Y aun así, cuestionó cómo la agenda del gobernador ha estado centrada en temas como seguridad y la presidencia de las comisiones de Evaluación Ambiental, que es una estrategia que, para Duarte, puede tener un efecto político, pero “no sirve para avanzar en lo concreto, ya que ambas son atribuciones que requieren una reforma legal”. “Es decir, depende del Congreso y no del Ejecutivo”, explicó.

En ese sentido, fue enfático en apuntar responsabilidades políticas al menos en el ámbito local. A su juicio, si el proceso ha sido lento en nuestra región es porque “el gobernador de Valparaíso tiene una responsabilidad clara al no solicitar ni una sola competencia en los dos primeros años del periodo presidencial”. “Eso, por sí solo, ya es un dato revelador”, advirtió.

Mientras tanto, criticó que Mundaca haya dejado pasar “una herramienta real y vigente como el procedimiento de traspaso administrativo de competencias en materias como ordenamiento territorial, fomento productivo y desarrollo social”. “Esa omisión fue un error importante”, remarcó.

Problemas del ejecutivo

Respecto al Ejecutivo y su rol en el proceso, Duarte dijo que “la responsabilidad de este gobierno es muy alta, principalmente por dos razones”. En primer lugar, explicó que fue un gobierno que “prometió mucho y cumplió poco. El Presidente dijo que se iría con menos poder del que llegó, lo que sugería una descentralización ambiciosa, pero hasta hoy, sólo se han transferido cuatro competencias que no son atractivas, tres de las cuales fueron rechazadas por el gobierno regional de esta región”.

“Peor aún”, complementó, “hay 15 competencias que fueron transferidas por un plazo fijo durante el gobierno anterior y expiran pronto, lo que significa que habrá más atribuciones recentralizadas que nuevas.
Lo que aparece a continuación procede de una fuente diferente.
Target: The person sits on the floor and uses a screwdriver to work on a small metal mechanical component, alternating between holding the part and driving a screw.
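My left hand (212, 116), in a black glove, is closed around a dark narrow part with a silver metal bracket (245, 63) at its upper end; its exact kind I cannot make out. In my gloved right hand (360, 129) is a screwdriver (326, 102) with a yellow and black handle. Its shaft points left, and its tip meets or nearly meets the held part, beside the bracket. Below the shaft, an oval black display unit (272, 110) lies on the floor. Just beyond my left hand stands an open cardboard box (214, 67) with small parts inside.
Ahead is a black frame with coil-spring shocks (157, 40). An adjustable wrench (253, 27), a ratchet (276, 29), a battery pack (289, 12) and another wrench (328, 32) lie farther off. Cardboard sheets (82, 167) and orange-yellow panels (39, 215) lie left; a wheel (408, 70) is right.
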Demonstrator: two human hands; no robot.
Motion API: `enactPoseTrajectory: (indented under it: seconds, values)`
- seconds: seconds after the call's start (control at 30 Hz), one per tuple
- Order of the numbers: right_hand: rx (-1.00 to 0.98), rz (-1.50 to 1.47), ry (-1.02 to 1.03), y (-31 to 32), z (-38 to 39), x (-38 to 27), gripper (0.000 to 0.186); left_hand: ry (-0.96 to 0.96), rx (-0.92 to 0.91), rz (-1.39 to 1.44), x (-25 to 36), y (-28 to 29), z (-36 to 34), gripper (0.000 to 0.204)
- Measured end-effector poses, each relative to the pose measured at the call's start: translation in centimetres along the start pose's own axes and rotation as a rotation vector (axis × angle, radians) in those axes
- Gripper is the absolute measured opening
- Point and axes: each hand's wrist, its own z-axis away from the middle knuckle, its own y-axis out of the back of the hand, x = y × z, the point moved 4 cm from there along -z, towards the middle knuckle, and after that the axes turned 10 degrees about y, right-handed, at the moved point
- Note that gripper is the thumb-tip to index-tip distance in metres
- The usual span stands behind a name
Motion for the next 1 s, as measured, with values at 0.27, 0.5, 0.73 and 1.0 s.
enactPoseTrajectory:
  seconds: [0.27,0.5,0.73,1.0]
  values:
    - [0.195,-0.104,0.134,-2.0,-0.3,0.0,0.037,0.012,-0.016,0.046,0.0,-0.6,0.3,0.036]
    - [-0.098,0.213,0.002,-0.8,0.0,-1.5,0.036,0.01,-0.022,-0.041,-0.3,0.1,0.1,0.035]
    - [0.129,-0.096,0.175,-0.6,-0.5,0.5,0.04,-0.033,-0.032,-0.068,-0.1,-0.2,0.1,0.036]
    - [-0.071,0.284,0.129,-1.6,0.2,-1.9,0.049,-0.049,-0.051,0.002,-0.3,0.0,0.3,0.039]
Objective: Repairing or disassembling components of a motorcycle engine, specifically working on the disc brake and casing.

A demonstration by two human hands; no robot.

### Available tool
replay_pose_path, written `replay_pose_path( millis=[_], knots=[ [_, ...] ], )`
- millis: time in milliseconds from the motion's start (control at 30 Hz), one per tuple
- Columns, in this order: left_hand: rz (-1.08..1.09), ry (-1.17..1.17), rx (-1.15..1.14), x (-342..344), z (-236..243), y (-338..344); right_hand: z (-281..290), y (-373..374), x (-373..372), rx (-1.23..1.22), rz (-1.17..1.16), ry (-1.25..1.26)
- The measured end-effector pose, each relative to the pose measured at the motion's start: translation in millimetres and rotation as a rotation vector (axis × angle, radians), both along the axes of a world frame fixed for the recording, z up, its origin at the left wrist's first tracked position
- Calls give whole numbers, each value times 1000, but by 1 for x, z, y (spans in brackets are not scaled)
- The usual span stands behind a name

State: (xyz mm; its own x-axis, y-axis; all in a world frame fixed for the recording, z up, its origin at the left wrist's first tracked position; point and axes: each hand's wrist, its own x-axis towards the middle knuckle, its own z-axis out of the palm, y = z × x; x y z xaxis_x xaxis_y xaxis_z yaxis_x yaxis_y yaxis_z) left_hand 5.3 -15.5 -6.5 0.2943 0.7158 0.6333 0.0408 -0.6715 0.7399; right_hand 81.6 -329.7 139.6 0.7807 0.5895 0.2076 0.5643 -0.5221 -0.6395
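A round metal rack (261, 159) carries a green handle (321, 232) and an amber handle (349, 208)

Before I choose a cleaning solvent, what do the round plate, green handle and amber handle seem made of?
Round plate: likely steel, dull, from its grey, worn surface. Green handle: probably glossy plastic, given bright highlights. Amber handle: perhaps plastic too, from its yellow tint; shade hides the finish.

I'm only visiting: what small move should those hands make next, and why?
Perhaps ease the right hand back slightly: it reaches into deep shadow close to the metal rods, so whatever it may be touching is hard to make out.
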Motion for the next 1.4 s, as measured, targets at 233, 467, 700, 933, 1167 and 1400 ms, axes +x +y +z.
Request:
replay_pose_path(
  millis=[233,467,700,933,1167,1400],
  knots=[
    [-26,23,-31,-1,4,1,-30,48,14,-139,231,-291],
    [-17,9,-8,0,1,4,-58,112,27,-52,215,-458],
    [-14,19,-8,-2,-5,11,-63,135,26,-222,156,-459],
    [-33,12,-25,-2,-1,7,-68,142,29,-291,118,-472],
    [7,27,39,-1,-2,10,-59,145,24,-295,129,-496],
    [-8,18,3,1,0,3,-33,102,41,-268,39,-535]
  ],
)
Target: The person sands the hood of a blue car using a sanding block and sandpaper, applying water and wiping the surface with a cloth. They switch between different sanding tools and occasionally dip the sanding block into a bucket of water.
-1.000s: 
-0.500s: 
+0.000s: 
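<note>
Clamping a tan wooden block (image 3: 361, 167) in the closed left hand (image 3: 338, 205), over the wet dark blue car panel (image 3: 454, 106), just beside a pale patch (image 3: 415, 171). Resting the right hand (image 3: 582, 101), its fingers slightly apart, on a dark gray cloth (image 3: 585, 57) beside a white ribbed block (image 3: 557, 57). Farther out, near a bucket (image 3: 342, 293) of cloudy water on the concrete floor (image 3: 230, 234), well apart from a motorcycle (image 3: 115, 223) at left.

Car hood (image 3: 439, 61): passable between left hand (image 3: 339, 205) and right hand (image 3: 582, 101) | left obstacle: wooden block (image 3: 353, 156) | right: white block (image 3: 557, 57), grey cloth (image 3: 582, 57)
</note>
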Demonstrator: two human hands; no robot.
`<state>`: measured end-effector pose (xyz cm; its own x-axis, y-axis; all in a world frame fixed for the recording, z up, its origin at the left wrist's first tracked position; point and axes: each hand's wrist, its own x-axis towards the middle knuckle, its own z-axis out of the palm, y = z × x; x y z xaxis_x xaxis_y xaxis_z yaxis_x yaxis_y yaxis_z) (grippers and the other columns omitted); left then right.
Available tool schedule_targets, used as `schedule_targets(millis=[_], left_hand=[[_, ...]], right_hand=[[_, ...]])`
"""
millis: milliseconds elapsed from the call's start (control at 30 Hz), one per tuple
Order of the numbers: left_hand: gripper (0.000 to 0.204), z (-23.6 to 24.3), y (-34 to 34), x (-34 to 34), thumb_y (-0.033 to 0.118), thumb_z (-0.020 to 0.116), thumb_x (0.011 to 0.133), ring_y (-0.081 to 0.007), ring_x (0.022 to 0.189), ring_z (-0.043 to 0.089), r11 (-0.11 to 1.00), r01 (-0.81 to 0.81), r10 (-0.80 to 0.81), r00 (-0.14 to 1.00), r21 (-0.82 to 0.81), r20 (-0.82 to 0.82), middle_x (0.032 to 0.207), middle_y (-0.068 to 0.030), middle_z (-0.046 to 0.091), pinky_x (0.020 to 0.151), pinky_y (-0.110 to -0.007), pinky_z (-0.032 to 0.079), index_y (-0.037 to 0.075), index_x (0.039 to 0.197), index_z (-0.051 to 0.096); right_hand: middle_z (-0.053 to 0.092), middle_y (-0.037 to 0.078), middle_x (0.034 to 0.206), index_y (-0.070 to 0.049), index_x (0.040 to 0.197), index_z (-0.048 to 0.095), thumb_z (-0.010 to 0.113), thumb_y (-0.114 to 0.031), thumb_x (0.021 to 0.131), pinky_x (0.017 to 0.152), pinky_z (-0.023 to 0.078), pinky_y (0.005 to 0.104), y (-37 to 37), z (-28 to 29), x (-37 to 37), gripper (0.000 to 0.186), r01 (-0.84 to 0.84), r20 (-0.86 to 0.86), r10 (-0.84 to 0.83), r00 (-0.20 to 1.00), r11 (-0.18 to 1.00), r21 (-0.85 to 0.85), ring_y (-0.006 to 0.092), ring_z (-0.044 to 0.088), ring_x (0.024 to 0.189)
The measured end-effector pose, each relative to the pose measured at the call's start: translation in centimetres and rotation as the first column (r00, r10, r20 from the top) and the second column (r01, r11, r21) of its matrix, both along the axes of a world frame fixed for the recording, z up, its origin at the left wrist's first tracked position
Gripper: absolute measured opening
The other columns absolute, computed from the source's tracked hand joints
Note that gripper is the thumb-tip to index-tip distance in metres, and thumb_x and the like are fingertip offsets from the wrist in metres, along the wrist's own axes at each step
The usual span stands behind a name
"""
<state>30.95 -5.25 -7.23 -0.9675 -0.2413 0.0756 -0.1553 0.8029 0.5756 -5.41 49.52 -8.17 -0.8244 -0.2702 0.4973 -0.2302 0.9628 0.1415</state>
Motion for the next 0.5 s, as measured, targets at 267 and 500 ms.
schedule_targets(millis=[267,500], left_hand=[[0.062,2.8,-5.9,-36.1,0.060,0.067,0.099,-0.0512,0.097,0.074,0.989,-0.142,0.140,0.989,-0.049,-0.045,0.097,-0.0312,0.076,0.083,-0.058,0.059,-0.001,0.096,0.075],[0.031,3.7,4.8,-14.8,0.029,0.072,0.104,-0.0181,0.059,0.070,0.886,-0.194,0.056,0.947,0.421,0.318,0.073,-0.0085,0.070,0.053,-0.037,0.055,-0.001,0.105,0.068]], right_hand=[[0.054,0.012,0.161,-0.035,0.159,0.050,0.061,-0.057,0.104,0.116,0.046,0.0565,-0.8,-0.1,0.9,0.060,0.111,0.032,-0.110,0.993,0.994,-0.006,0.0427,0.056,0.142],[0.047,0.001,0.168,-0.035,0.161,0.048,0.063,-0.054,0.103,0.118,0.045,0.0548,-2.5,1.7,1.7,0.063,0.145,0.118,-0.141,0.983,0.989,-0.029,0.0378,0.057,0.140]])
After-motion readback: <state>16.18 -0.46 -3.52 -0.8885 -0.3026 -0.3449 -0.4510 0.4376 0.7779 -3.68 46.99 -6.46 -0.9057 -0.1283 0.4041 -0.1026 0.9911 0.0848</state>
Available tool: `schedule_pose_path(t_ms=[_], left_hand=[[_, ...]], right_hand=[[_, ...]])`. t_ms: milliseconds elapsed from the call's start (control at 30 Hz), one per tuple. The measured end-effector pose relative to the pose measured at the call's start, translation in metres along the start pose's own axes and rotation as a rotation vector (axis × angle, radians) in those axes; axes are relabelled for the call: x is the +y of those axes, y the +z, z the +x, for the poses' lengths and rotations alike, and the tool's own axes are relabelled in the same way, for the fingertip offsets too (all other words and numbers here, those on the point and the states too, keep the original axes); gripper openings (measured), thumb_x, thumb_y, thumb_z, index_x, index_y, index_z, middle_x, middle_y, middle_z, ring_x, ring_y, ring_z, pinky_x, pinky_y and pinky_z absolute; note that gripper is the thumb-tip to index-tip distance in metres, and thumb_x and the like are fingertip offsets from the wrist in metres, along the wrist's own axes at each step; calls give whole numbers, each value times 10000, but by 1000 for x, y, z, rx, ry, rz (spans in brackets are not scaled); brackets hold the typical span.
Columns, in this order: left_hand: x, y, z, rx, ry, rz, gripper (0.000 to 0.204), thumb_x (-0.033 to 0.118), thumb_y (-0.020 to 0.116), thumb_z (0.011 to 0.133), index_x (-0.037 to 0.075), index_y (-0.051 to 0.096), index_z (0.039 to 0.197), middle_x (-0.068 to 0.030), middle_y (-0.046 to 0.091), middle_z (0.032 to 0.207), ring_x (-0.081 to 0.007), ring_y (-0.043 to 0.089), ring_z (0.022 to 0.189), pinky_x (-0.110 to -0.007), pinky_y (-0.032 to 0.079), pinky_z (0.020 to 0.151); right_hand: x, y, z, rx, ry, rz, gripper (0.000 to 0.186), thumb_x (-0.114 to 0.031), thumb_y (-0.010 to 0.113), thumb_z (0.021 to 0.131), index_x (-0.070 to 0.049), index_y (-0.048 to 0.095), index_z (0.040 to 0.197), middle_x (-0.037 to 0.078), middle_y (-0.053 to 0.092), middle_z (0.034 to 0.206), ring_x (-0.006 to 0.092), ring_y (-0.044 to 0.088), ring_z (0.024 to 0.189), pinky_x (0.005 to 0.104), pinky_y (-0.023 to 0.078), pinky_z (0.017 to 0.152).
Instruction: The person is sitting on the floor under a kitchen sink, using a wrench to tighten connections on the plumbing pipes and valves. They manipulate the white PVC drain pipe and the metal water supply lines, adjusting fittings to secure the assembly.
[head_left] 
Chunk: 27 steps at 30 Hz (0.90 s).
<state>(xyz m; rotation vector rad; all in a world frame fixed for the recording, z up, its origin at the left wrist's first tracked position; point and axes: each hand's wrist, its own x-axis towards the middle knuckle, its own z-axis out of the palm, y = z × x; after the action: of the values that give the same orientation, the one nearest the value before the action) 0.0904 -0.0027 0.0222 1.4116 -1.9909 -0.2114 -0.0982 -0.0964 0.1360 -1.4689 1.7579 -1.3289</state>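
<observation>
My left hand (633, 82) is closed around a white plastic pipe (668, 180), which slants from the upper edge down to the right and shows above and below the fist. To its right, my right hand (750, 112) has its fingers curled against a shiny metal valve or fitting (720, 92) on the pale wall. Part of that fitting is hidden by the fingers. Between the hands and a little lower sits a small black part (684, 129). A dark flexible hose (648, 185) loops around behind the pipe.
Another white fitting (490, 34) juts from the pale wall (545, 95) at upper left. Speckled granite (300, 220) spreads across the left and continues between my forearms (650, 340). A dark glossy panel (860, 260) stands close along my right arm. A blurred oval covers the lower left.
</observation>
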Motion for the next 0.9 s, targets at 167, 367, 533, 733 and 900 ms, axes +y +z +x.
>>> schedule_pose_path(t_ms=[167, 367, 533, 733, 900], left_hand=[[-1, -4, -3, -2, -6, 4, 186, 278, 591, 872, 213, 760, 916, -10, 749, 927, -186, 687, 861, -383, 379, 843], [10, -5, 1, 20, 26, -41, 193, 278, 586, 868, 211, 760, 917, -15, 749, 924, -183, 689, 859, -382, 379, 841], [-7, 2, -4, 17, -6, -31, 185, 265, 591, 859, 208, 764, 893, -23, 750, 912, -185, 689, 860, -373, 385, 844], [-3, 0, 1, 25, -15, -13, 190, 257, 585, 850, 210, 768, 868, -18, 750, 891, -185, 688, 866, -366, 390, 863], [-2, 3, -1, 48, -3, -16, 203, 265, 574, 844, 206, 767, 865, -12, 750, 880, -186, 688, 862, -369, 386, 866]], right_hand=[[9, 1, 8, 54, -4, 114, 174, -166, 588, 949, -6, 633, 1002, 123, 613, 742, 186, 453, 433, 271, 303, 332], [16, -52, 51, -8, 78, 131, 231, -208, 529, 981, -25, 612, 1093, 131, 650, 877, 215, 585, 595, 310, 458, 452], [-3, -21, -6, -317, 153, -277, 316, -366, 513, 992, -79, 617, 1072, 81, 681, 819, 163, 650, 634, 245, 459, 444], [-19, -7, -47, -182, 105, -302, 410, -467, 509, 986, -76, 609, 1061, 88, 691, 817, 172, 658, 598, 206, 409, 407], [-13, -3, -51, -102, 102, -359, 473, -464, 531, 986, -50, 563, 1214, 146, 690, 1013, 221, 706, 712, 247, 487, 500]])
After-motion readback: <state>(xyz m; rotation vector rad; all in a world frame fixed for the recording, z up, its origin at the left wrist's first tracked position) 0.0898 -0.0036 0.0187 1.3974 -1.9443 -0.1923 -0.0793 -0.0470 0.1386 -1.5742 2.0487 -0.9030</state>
Justo lo contrario a lo prometido”.

En segundo término, Duarte sabe que “el gobierno cargará con una responsabilidad histórica por el caso Convenios, que dinamitó la confianza en el proceso de descentralización en su conjunto”. “Fue el nivel central el que diseñó un sistema de incentivos perversos, donde se consideraba “gasto ejecutado” el simple traspaso de fondos a fundaciones, sin exigir control ni resultados. Naturalmente, los gobiernos regionales empezaron a transferir más para inflar ese indicador”.

Por último, citó otro punto, “igual de grave pero menos visible: las operaciones de leaseback”. Según contó, “las municipalidades no pueden endeudarse, pero lo hacen igual vendiendo sus inmuebles a un banco y arrendándolos de vuelta con opción de compra. Es deuda encubierta para pagar otras deudas, lo cual compromete las finanzas de las futuras administraciones”. “¿Y quién autoriza esto? La Dirección de Presupuestos. Este gobierno ya ha aprobado cuatro de estas operaciones, sentando un precedente preocupante”.